◆ What you have to do:
Copy nothing before the line containing "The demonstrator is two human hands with". Reproduce that line and all that follow, exactly, through the end of the records.

[Collected data entries]
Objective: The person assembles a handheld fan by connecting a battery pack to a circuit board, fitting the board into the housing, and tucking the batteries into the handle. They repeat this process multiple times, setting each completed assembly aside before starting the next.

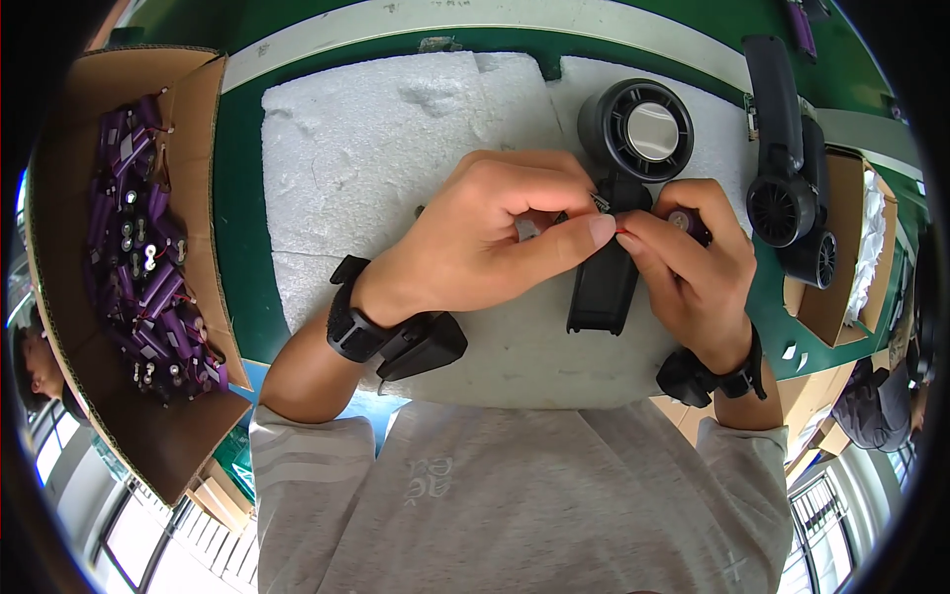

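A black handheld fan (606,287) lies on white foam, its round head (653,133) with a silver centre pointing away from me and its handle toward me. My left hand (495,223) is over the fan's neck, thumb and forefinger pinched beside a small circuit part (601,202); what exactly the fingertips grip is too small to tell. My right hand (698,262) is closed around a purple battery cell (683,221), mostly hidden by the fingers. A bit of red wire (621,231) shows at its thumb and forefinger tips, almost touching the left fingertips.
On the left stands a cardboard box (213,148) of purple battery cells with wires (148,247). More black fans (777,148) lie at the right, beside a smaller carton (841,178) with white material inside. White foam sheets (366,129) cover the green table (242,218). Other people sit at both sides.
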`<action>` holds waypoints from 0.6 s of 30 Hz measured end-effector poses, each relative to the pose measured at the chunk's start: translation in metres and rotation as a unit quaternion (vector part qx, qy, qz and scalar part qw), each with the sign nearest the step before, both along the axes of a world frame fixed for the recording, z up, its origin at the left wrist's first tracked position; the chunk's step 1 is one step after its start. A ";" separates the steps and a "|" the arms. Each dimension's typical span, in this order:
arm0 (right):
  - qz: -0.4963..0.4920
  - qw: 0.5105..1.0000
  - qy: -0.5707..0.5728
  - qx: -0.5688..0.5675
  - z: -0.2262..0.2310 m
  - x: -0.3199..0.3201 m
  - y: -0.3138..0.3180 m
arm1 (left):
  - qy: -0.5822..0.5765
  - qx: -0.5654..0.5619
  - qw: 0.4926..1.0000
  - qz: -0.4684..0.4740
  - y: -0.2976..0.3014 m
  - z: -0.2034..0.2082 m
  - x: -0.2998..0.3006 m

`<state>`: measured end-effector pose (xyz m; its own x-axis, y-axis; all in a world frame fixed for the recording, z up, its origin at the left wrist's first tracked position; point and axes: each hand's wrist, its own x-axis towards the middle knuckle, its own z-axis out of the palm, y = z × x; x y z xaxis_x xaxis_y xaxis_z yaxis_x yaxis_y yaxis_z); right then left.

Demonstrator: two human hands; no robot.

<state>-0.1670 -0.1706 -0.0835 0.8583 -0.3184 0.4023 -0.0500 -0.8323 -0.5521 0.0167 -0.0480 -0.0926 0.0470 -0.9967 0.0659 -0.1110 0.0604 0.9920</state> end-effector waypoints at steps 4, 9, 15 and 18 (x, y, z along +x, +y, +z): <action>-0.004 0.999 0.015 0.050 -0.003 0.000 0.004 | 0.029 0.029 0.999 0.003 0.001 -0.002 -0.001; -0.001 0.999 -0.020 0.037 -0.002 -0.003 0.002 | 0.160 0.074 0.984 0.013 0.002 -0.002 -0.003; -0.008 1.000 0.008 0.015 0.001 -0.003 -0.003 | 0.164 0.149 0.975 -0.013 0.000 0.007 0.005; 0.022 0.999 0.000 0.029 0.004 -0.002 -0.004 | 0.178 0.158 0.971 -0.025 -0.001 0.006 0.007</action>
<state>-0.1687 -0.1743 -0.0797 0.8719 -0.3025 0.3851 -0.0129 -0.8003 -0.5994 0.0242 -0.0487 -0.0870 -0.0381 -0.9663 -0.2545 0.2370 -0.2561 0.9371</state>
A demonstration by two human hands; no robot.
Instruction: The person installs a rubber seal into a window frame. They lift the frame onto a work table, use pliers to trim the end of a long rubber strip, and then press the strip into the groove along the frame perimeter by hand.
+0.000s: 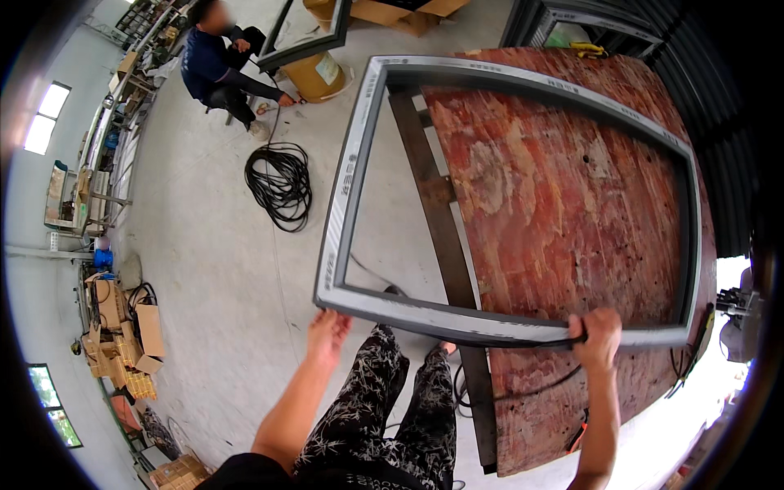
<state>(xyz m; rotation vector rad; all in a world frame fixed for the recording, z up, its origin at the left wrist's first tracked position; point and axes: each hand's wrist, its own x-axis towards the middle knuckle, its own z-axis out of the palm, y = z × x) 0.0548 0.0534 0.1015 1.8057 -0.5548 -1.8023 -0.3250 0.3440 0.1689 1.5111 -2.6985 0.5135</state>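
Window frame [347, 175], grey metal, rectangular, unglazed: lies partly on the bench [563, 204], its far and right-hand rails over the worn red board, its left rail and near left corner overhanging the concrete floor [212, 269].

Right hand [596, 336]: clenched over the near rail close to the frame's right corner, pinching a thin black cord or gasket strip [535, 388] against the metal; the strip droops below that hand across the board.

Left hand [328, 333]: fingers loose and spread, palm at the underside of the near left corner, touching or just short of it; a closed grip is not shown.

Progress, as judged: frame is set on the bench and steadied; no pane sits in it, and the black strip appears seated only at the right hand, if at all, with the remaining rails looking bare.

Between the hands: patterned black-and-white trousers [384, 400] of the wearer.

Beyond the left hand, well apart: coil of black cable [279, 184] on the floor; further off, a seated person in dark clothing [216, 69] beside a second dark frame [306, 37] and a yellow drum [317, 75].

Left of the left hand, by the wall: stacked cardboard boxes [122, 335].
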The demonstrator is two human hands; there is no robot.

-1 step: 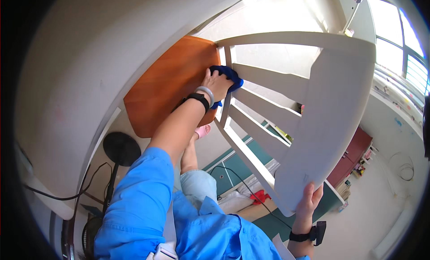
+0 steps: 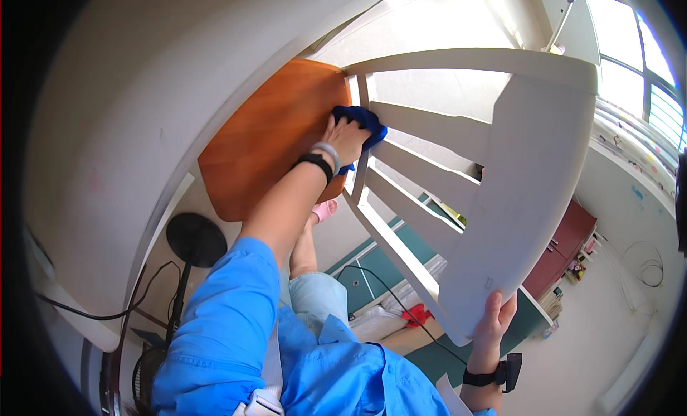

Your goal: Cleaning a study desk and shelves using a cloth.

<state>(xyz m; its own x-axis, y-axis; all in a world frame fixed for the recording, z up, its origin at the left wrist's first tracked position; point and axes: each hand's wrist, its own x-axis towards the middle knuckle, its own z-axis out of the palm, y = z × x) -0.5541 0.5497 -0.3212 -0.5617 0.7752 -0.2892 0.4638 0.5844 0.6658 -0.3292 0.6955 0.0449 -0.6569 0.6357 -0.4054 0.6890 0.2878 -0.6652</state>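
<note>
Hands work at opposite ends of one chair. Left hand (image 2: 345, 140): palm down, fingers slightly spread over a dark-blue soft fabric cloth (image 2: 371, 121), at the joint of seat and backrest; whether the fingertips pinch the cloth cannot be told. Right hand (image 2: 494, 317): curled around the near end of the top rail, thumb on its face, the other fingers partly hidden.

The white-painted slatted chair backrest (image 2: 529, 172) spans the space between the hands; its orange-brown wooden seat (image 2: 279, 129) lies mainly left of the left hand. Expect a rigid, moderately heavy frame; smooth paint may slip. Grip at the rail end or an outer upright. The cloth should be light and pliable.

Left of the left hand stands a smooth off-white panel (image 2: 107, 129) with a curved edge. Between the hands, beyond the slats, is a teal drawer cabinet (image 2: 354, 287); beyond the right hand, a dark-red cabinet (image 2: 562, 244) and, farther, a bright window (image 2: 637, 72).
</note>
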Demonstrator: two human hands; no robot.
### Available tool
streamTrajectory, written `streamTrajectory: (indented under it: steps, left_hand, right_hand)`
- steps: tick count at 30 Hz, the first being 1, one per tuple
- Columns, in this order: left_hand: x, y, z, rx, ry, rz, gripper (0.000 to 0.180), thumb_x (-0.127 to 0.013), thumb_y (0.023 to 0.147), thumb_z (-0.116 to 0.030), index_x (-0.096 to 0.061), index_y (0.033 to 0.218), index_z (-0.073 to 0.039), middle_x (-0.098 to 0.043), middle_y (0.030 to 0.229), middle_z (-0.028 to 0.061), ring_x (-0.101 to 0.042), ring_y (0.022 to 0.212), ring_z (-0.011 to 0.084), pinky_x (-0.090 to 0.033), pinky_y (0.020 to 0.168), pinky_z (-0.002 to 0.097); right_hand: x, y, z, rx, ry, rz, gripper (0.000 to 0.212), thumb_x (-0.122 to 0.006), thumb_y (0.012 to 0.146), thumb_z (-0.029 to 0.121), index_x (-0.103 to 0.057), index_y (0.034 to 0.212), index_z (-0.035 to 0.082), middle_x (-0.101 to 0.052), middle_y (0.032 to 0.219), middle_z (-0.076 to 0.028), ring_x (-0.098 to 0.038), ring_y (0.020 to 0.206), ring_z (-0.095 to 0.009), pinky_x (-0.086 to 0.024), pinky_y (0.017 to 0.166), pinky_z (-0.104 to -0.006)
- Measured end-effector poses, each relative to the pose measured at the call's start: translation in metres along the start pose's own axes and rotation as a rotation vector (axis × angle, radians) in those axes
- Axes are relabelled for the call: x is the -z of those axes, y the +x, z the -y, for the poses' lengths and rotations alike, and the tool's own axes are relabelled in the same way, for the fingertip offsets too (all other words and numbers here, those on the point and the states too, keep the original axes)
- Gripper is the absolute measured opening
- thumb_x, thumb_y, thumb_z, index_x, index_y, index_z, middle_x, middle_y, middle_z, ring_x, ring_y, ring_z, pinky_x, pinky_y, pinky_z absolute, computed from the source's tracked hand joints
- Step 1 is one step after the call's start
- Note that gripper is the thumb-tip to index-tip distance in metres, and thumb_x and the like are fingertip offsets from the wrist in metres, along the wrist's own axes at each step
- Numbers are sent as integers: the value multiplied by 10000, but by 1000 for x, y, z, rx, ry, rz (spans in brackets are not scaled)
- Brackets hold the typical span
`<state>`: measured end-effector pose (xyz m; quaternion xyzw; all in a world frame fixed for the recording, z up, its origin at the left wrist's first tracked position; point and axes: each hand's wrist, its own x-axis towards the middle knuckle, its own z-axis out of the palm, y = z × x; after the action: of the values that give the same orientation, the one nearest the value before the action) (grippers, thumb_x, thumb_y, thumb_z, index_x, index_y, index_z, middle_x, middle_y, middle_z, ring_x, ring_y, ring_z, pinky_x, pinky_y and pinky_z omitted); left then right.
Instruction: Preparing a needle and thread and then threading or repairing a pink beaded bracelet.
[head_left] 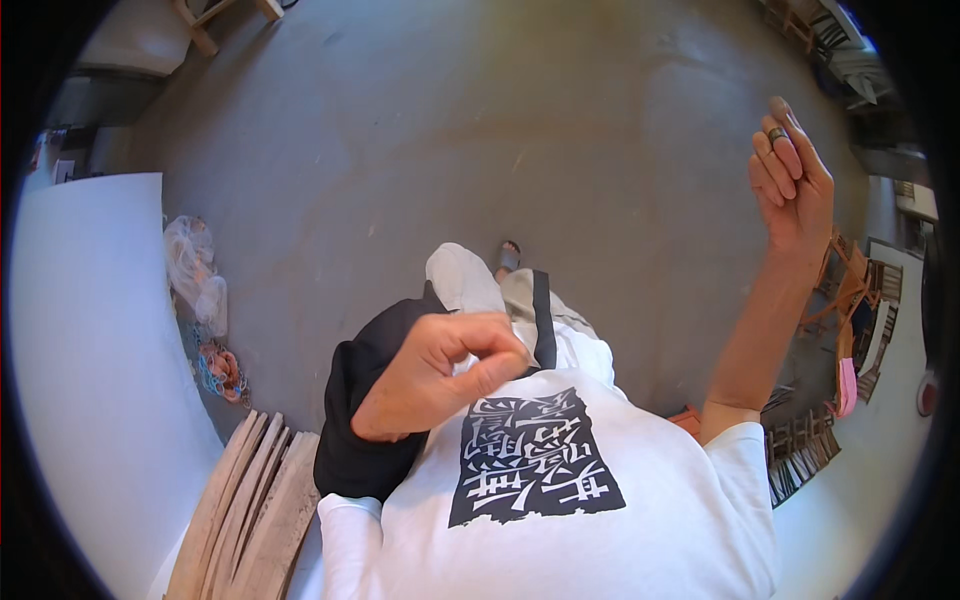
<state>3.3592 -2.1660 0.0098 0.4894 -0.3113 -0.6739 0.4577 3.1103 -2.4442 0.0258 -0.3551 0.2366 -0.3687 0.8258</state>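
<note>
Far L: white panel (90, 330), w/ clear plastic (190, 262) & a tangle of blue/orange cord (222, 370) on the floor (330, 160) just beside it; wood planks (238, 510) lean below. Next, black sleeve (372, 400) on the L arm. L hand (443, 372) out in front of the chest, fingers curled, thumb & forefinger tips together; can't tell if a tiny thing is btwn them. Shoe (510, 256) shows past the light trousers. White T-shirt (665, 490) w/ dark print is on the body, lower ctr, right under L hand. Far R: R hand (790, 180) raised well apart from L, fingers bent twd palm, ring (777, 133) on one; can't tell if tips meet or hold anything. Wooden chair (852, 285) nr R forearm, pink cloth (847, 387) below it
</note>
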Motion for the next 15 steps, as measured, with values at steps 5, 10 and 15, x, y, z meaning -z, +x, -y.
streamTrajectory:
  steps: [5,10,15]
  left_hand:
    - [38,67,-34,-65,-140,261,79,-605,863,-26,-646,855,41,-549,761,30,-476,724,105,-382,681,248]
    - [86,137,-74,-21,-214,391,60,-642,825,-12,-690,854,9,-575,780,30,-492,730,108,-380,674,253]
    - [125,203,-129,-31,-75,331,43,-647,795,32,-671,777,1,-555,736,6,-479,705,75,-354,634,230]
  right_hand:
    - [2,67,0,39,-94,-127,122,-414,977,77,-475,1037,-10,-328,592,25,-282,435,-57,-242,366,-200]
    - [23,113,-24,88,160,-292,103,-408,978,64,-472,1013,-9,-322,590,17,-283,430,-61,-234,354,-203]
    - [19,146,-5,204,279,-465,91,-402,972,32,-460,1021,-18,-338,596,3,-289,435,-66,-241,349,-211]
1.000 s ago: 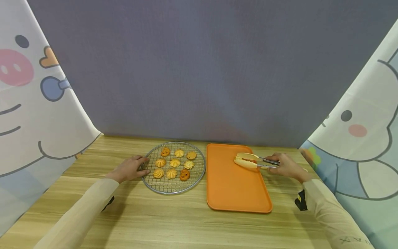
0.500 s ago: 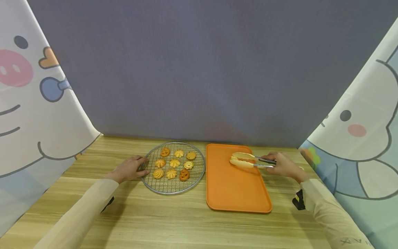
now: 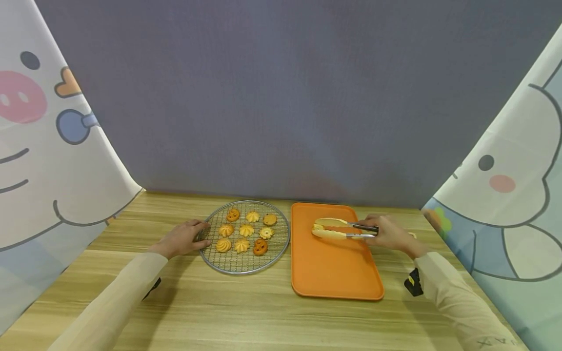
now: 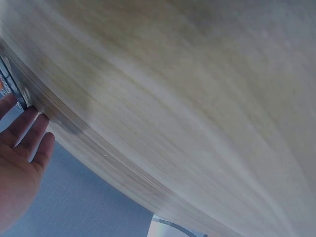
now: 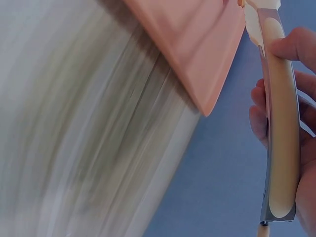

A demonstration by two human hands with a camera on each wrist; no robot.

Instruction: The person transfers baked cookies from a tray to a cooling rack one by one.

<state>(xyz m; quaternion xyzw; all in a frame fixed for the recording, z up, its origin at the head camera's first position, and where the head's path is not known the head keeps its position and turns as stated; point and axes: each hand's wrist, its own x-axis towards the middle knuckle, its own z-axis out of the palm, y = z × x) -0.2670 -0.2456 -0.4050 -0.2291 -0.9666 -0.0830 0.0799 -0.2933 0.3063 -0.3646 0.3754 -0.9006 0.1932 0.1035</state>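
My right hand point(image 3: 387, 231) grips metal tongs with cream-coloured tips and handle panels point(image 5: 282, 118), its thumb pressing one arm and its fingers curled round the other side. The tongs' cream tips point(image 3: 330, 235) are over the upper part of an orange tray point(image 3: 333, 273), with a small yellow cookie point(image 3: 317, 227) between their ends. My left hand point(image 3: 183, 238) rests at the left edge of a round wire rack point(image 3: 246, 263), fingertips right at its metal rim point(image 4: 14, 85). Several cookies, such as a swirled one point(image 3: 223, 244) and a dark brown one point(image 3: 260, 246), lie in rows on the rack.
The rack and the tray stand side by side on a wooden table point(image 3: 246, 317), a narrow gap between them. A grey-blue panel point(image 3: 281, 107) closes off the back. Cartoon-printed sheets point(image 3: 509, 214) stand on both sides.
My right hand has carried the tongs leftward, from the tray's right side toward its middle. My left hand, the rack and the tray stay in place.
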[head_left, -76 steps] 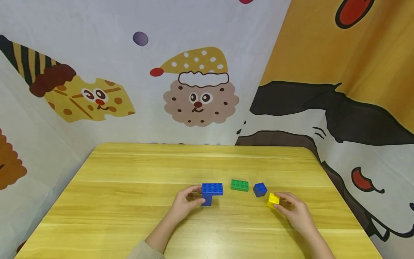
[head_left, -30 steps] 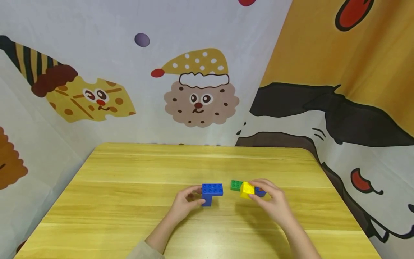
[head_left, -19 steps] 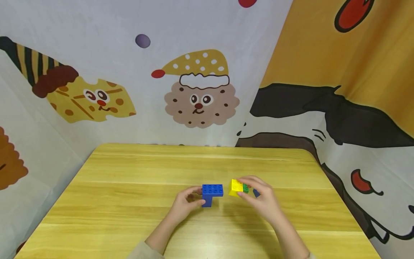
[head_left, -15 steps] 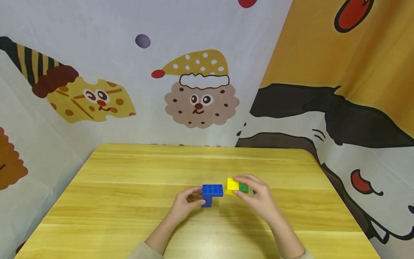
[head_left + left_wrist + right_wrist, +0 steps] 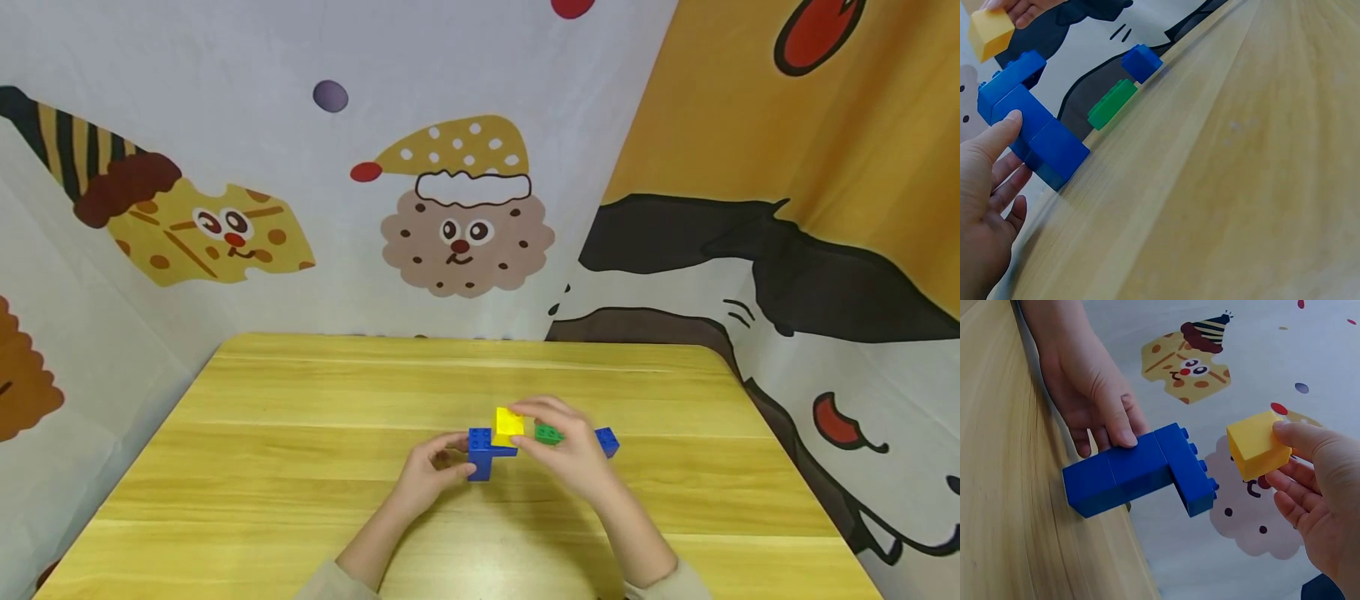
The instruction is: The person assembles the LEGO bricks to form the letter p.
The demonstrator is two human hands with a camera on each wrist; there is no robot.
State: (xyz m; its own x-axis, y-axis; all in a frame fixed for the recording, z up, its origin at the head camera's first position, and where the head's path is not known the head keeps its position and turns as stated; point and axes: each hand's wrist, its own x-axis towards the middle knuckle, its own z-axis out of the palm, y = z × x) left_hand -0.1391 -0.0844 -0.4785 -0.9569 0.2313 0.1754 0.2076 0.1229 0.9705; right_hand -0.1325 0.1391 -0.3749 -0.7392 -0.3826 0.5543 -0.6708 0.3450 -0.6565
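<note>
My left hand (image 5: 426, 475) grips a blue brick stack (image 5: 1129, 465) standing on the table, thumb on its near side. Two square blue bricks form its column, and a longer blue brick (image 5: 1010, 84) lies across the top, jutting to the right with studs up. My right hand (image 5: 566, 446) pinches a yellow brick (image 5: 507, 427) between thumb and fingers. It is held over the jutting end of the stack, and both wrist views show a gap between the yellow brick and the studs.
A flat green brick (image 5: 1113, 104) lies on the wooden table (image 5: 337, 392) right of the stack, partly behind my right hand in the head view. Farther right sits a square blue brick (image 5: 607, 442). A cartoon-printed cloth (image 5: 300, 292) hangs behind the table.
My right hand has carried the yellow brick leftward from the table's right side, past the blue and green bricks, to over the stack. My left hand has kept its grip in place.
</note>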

◆ Task answer:
The demonstrator is two human hands with a camera on each wrist; there is no robot.
State: (xyz m; its own x-axis, y-axis; all in a frame fixed for the recording, z up, its origin at the head camera's first position, and where the head's path is not known the head keeps its position and turns as stated; point and axes: each hand's wrist, its own x-axis towards the middle knuckle, its own z-axis out of the palm, y = z × x) left_hand -0.1391 -0.0844 -0.4785 -0.9569 0.2313 0.1754 0.2076 0.1229 0.9705; right_hand -0.1325 0.1391 -0.3749 -0.7392 -0.3826 0.5543 -0.6708 0.3450 -0.6565
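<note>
My left hand (image 5: 426, 475) grips a blue brick stack (image 5: 1129, 465) standing on the table, thumb on its near side. Two square blue bricks form its column, and a longer blue brick (image 5: 1010, 84) lies across the top, jutting to the right with studs up. My right hand (image 5: 566, 446) pinches a yellow brick (image 5: 507, 427) between thumb and fingers. It is held over the jutting end of the stack, and both wrist views show a gap between the yellow brick and the studs.
A flat green brick (image 5: 1113, 104) lies on the wooden table (image 5: 337, 392) right of the stack, partly behind my right hand in the head view. Farther right sits a square blue brick (image 5: 607, 442). A cartoon-printed cloth (image 5: 300, 292) hangs behind the table.
My right hand has carried the yellow brick leftward from the table's right side, past the blue and green bricks, to over the stack. My left hand has kept its grip in place.
</note>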

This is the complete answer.